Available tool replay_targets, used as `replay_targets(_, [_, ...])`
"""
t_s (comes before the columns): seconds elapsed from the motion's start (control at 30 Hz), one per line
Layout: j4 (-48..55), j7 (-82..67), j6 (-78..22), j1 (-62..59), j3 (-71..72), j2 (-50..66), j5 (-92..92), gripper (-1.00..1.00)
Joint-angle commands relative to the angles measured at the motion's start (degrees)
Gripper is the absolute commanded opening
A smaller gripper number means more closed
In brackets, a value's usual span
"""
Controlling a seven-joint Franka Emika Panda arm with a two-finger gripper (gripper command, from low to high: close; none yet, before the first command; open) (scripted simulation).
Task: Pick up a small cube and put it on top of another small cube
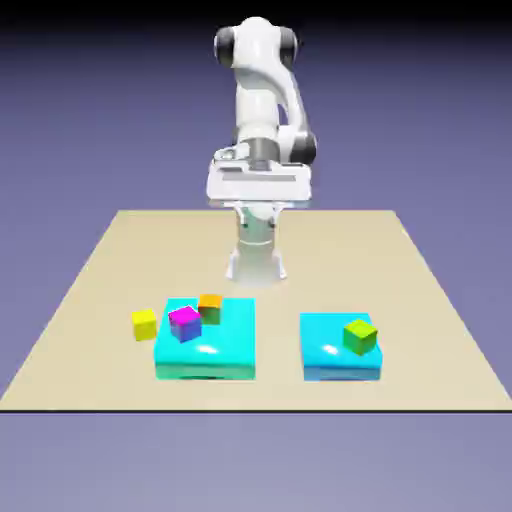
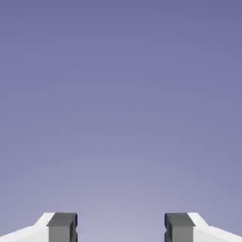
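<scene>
In the exterior view, a small yellow cube is sitting on the tabletop, beside the turquoise block; probably light and stiff, it is inviting a grip across opposite side faces. In the hand view, the end effector is standing open and empty.

No text, label, brand, number or sign can be read in either view.
</scene>
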Motion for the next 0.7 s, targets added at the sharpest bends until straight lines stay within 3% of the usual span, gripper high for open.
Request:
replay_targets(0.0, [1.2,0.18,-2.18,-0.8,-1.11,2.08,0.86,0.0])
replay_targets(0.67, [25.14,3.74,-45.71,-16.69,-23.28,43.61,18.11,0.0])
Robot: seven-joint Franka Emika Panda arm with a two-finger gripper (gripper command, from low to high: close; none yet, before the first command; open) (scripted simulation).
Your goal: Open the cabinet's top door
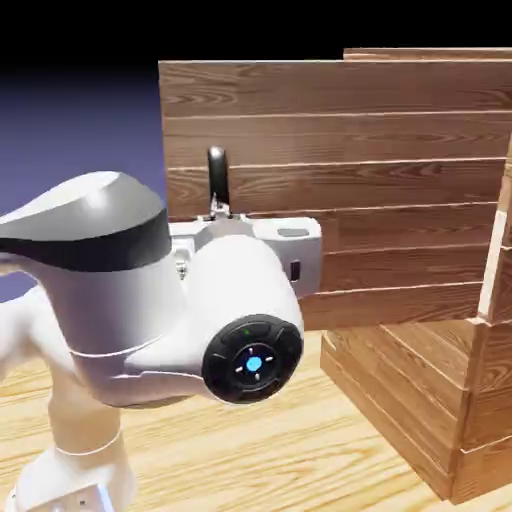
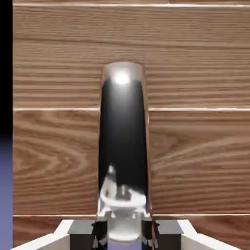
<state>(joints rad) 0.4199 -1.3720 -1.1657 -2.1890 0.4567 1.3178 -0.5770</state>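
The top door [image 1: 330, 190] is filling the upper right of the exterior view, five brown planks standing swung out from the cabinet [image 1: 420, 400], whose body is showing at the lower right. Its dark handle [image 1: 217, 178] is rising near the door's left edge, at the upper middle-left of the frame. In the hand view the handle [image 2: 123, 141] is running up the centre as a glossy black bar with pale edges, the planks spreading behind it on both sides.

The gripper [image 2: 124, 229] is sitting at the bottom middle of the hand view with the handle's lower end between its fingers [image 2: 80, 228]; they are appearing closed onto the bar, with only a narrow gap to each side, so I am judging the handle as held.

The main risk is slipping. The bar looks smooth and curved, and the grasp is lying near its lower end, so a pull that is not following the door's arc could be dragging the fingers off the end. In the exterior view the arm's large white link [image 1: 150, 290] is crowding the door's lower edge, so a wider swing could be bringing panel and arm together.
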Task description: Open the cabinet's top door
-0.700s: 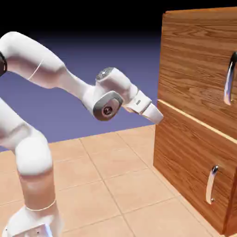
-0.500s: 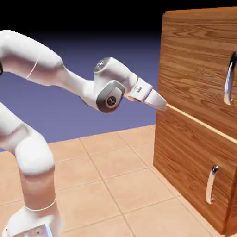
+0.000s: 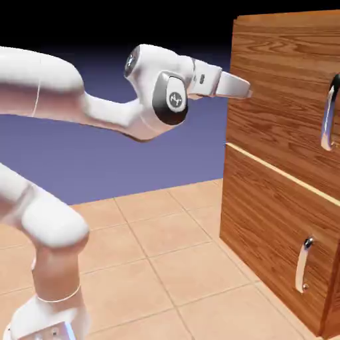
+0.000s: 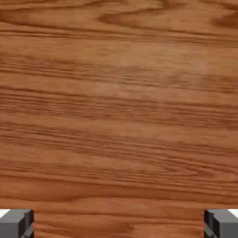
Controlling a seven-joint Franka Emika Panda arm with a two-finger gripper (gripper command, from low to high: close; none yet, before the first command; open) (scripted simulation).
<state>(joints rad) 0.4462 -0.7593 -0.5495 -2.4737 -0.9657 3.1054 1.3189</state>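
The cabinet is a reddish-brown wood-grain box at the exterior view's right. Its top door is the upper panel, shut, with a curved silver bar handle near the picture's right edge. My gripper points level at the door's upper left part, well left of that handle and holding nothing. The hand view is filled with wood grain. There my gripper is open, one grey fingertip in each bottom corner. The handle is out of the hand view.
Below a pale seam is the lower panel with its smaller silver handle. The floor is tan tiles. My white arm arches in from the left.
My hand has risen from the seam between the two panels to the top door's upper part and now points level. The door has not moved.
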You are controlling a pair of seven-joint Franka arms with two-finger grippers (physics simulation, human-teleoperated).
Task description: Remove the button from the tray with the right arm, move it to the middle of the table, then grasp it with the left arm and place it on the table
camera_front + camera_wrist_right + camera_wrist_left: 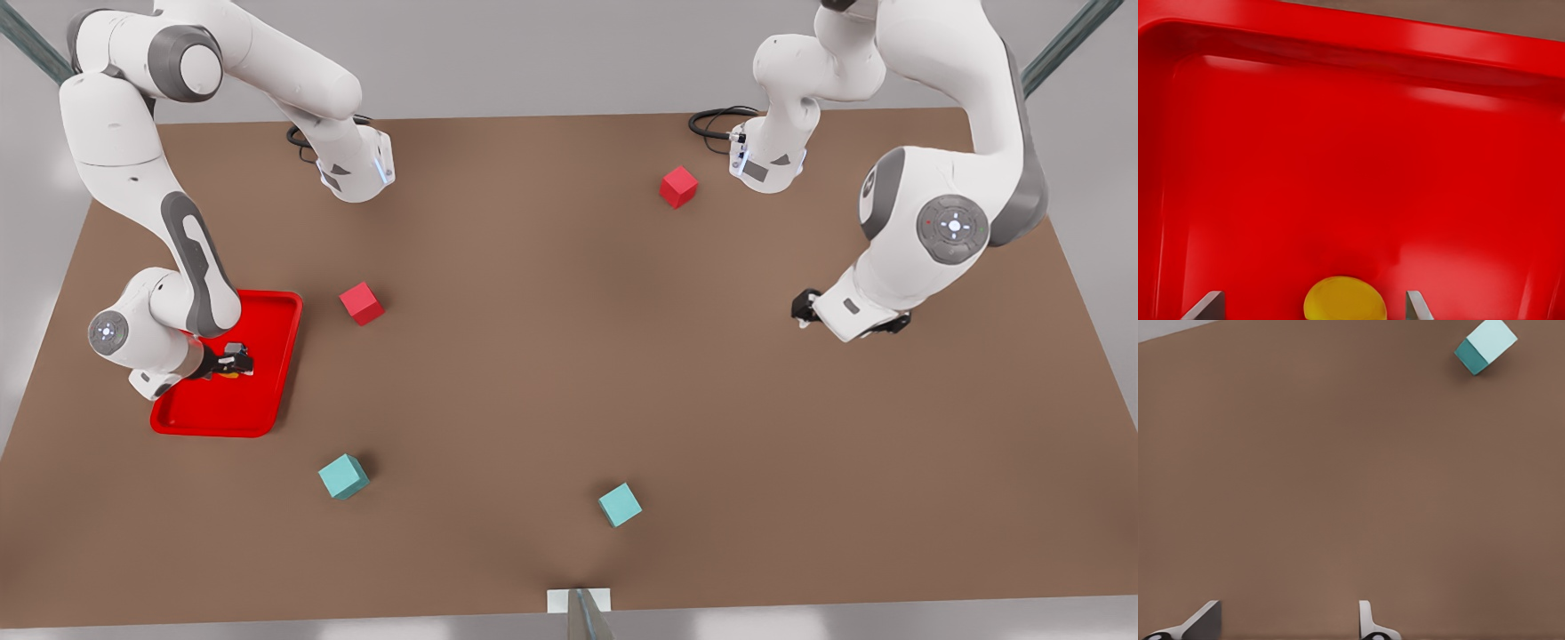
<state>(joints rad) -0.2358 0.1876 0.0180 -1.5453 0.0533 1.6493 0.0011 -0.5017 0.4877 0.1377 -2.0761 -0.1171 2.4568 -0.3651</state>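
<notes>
A: What sort of place is this?
B: A simulated robot lab: a plain brown bench (569,356) against flat grey, with two white jointed arms mounted at its far edge.
A: What else shows that?
B: Loose red and teal cubes, a red tray (267,391), cables at each arm's base

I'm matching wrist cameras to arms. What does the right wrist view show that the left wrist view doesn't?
Right wrist view: the round yellow button sitting between the right tool's open fingers, inside the flat bright red tray. Left wrist view: a teal cube ahead of the left tool, whose fingers are open and hold nothing. Both show the matte brown table.
</notes>
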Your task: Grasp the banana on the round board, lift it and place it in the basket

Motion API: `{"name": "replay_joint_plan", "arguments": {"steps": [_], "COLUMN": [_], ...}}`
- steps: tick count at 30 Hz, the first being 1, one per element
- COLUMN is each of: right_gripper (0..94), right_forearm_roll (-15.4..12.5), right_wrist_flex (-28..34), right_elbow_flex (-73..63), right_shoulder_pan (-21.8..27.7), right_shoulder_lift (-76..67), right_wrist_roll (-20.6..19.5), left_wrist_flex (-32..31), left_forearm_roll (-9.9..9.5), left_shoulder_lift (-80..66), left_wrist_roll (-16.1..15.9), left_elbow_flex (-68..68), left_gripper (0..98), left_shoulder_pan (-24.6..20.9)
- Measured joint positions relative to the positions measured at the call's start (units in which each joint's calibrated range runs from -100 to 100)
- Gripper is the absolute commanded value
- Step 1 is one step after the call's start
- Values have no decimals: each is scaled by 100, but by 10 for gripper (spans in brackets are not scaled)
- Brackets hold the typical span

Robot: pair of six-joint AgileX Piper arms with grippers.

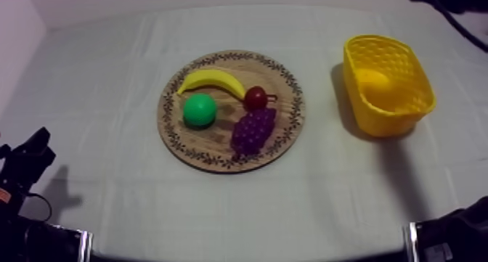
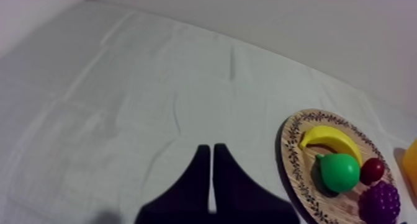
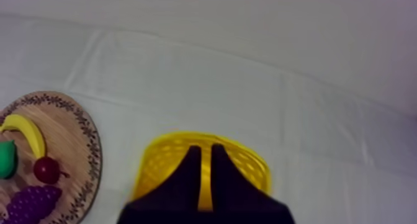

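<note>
The banana (image 1: 210, 81) was seen lying on the upper-left part of the round wooden board (image 1: 218, 162) at the middle of the table (image 1: 94, 83), not yet lifted. In the top view its long axis was laid nearly left to right across the frame, with the arch bowed toward the upper edge and both tips turned down toward the pear (image 1: 199, 109), which sat just below it. The small red fruit (image 1: 255, 98) was placed close by the banana's right tip, and the bunch of grapes (image 1: 253, 131) lay lower right on the board. The yellow basket (image 1: 396, 123) stood well apart, at the right of the frame. The left gripper (image 2: 211, 149) was held low over bare cloth, its fingers pressed together into a narrow wedge with nothing between them; from it the board lay ahead and off to the right. The right gripper (image 3: 201, 149) was likewise closed on nothing and was poised just before the basket, with the board off to its left. The banana was judged to lie nearer the left arm, since it occupied the board's left half, while the basket was nearer the right arm. A grasp across the banana's short width, taken from above, was judged the likeliest requirement.
</note>
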Motion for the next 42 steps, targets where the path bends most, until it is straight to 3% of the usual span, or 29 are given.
{"name": "replay_joint_plan", "arguments": {"steps": [4,9,18,26,29,34,42], "right_gripper": [54,59,68,71,73,84,99], "right_forearm_roll": [127,-257,-712,-1401,-1417,-1123,-1101], "right_wrist_flex": [43,247,629,1499,1760,1885,2012], "right_elbow_flex": [-833,-1888,-3055,-3759,-3801,-3573,-3890], "right_shoulder_pan": [-413,-785,-1434,-1561,-1675,-1893,-1957], "right_shoulder_lift": [1030,2203,3300,3491,3649,3902,4453], "right_wrist_roll": [-88,173,1417,2642,2912,3023,2702], "left_wrist_flex": [0,0,0,0,0,0,0], "left_forearm_roll": [0,0,0,0,0,0,0], "left_shoulder_lift": [0,0,0,0,0,0,0], "left_wrist_roll": [0,2,2,2,2,2,2], "left_elbow_flex": [0,0,0,0,0,0,0], "left_gripper": [1,1,1,1,1,1,1], "left_shoulder_pan": [0,0,0,0,0,0,0]}}
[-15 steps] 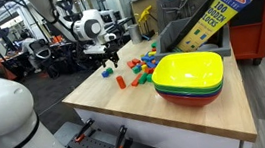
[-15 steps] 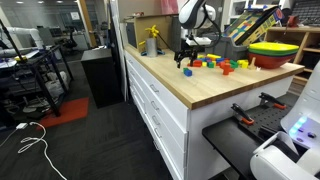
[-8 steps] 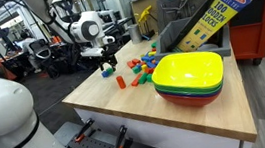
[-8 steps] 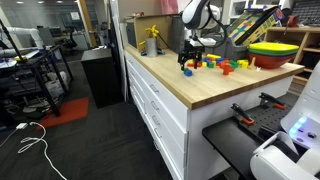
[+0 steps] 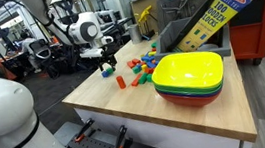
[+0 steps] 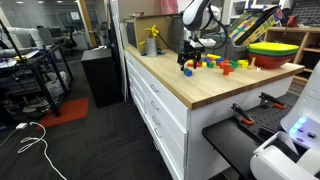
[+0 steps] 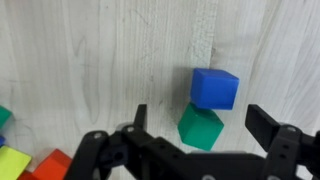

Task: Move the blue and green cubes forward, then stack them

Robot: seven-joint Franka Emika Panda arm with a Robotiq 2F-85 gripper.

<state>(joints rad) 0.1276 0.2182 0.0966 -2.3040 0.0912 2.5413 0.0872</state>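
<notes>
Judged stacking step in hand. Saw gripper [image 7: 200,120] hovering, jaws spread wide, astride green cube [image 7: 201,128], which touched blue cube [image 7: 215,88]. Both near tabletop's end edge, well apart from yellow bowl [image 5: 188,73]. Next probably: lower, close on green, lift onto blue.

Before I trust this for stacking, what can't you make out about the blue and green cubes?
Both exterior views: cubes too small to pick out under the gripper.
Wrist view: lower edge of the green cube hidden by the gripper's body; whether it touches the blue cube is unclear.
</notes>
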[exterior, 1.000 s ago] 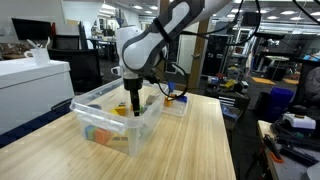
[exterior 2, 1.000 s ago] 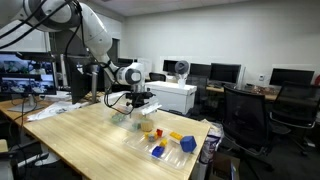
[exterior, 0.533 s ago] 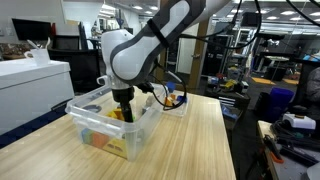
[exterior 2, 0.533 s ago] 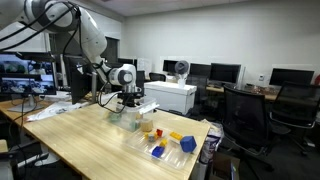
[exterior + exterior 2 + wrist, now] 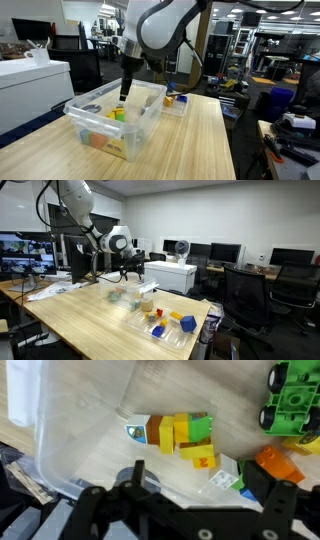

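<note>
My gripper [image 5: 123, 95] hangs open and empty just above a clear plastic bin [image 5: 100, 135], which also shows on the wooden table as the bin [image 5: 124, 299]. In the wrist view the gripper [image 5: 200, 488] spreads its two dark fingers [image 5: 140, 475] wide over the bin floor [image 5: 90, 420]. Below it lies a yellow, green and brown block figure [image 5: 175, 435]. A white and green block [image 5: 226, 478] sits near the right finger, beside an orange block [image 5: 278, 462]. A green toy vehicle [image 5: 291, 400] lies at the top right.
A second clear tray [image 5: 168, 322] with blue, yellow and red blocks stands near the table's end, also seen behind the bin as a tray [image 5: 176, 102]. Office chairs [image 5: 245, 298], desks and monitors surround the wooden table [image 5: 200, 140].
The arm has risen: the gripper was down inside the bin and now hangs above its rim, still open with nothing in it.
</note>
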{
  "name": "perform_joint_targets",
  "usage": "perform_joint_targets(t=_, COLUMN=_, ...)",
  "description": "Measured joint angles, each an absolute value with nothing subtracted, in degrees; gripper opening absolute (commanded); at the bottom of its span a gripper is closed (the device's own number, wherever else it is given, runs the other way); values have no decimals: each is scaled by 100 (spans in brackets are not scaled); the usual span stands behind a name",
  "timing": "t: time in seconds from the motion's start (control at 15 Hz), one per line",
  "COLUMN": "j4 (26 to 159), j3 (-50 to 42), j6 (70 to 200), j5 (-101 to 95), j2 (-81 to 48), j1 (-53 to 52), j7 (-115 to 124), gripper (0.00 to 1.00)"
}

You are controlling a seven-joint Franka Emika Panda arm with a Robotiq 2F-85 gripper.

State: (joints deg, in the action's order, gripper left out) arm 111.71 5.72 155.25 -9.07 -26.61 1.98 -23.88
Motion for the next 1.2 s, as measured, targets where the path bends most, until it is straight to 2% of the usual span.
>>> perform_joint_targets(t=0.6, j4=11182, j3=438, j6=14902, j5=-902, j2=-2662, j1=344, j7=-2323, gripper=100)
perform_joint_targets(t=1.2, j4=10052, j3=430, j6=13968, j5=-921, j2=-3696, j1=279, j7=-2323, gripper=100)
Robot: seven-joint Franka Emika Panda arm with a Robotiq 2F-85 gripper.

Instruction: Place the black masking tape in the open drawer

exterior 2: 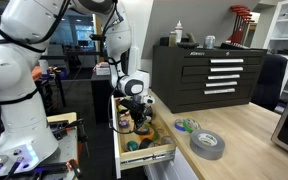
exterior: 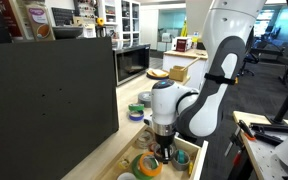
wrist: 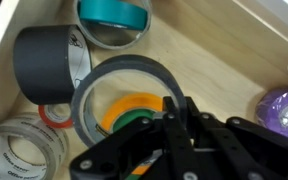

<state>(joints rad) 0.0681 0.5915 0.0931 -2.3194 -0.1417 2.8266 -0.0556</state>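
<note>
My gripper point(wrist: 174, 108) is down inside the open drawer point(wrist: 219, 45), a shallow drawer with pale wooden sides, seen in both exterior views point(exterior: 190, 163) point(exterior 2: 152, 153). The fingers are closed on the wall of the black masking tape point(wrist: 124, 66), a dark ring that hangs under the wrist, low over the drawer floor. Through the ring I see an orange and green roll point(wrist: 134, 108) lying below. In the exterior views the gripper point(exterior: 165, 152) point(exterior 2: 139, 117) hides the tape.
In the drawer lie a wide dark grey roll point(wrist: 44, 65), a teal roll point(wrist: 114, 15), a clear roll point(wrist: 19, 150) and a purple object point(wrist: 281, 108). On the counter sit a wide flat grey roll point(exterior 2: 207, 145) and a small blue roll point(exterior 2: 189, 125). A black tool chest point(exterior 2: 209, 75) stands behind.
</note>
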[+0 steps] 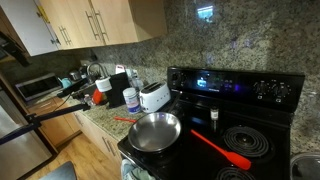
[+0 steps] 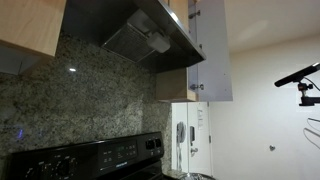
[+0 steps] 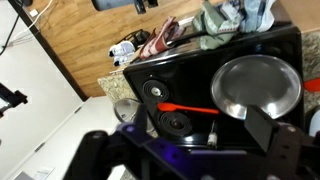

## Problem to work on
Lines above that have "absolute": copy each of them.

## Expected answer
Gripper is the absolute commanded opening
- Gripper is the absolute commanded value
  "description": "Measured joint angles, each an absolute value with nothing subtracted, in degrees; gripper opening absolute (commanded); at the bottom of its span a gripper is closed (the device's own number, wherever else it is given, runs the other way); values have no decimals: each is scaled by 100 (spans in brackets are not scaled); the usual span stands behind a name",

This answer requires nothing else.